» How to complete this task: Repeat all the data word for word.

» Recorded data:
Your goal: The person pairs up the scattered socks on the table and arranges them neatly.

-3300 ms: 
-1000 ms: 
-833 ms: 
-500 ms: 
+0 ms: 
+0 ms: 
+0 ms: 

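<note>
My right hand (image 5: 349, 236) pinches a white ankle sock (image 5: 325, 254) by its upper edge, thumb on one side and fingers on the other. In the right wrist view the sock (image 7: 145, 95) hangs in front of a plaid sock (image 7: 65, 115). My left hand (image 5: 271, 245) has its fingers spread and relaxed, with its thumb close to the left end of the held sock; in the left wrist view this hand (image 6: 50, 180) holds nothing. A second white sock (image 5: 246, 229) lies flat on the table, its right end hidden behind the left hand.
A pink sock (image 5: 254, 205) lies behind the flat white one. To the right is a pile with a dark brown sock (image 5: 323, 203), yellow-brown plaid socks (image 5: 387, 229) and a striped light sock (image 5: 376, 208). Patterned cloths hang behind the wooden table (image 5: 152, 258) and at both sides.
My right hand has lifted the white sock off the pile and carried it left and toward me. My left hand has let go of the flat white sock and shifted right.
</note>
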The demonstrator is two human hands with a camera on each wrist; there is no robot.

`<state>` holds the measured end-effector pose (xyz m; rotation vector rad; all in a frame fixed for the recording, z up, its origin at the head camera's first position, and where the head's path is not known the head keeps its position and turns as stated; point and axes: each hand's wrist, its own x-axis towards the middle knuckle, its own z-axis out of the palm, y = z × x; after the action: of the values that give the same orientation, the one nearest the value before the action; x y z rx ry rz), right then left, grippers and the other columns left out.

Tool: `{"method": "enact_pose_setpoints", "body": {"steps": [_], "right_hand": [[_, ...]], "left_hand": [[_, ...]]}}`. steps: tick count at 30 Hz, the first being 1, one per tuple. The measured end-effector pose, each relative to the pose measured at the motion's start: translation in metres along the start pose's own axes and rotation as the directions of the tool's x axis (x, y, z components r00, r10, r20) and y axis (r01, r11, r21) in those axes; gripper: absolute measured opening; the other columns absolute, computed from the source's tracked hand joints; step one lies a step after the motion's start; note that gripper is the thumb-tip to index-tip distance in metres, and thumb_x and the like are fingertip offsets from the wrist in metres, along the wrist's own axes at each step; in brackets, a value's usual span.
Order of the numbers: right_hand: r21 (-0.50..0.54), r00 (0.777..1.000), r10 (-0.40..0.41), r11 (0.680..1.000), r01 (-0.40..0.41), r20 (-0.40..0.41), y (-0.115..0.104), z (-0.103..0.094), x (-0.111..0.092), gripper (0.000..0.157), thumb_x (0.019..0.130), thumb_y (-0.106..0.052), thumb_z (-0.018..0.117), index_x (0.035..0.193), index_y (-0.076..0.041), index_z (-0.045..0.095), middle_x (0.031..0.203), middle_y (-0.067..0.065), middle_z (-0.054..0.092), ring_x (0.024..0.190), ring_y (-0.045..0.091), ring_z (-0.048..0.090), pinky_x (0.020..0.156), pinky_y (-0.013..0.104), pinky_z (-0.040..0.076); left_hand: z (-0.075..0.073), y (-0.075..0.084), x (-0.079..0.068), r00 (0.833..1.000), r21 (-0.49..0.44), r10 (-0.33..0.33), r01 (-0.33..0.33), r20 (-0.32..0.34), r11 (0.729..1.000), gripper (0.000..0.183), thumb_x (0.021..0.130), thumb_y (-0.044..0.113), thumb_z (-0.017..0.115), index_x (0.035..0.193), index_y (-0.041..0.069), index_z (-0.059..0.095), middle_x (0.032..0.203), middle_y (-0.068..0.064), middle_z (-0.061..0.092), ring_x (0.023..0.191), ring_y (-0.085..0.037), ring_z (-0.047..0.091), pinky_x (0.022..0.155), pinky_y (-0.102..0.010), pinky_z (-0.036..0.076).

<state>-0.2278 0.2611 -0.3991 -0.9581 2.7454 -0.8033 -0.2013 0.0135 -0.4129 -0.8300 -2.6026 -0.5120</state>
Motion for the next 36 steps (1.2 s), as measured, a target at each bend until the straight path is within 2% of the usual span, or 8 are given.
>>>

» Task result:
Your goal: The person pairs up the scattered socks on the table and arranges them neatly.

-3300 ms: 
-1000 ms: 
-833 ms: 
-500 ms: 
+0 ms: 
+0 ms: 
+0 ms: 

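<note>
My right hand (image 5: 349, 236) pinches a white ankle sock (image 5: 325, 254) by its upper edge, thumb on one side and fingers on the other. In the right wrist view the sock (image 7: 145, 95) hangs in front of a plaid sock (image 7: 65, 115). My left hand (image 5: 271, 245) has its fingers spread and relaxed, with its thumb close to the left end of the held sock; in the left wrist view this hand (image 6: 50, 180) holds nothing. A second white sock (image 5: 246, 229) lies flat on the table, its right end hidden behind the left hand.
A pink sock (image 5: 254, 205) lies behind the flat white one. To the right is a pile with a dark brown sock (image 5: 323, 203), yellow-brown plaid socks (image 5: 387, 229) and a striped light sock (image 5: 376, 208). Patterned cloths hang behind the wooden table (image 5: 152, 258) and at both sides.
My right hand has lifted the white sock off the pile and carried it left and toward me. My left hand has let go of the flat white sock and shifted right.
</note>
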The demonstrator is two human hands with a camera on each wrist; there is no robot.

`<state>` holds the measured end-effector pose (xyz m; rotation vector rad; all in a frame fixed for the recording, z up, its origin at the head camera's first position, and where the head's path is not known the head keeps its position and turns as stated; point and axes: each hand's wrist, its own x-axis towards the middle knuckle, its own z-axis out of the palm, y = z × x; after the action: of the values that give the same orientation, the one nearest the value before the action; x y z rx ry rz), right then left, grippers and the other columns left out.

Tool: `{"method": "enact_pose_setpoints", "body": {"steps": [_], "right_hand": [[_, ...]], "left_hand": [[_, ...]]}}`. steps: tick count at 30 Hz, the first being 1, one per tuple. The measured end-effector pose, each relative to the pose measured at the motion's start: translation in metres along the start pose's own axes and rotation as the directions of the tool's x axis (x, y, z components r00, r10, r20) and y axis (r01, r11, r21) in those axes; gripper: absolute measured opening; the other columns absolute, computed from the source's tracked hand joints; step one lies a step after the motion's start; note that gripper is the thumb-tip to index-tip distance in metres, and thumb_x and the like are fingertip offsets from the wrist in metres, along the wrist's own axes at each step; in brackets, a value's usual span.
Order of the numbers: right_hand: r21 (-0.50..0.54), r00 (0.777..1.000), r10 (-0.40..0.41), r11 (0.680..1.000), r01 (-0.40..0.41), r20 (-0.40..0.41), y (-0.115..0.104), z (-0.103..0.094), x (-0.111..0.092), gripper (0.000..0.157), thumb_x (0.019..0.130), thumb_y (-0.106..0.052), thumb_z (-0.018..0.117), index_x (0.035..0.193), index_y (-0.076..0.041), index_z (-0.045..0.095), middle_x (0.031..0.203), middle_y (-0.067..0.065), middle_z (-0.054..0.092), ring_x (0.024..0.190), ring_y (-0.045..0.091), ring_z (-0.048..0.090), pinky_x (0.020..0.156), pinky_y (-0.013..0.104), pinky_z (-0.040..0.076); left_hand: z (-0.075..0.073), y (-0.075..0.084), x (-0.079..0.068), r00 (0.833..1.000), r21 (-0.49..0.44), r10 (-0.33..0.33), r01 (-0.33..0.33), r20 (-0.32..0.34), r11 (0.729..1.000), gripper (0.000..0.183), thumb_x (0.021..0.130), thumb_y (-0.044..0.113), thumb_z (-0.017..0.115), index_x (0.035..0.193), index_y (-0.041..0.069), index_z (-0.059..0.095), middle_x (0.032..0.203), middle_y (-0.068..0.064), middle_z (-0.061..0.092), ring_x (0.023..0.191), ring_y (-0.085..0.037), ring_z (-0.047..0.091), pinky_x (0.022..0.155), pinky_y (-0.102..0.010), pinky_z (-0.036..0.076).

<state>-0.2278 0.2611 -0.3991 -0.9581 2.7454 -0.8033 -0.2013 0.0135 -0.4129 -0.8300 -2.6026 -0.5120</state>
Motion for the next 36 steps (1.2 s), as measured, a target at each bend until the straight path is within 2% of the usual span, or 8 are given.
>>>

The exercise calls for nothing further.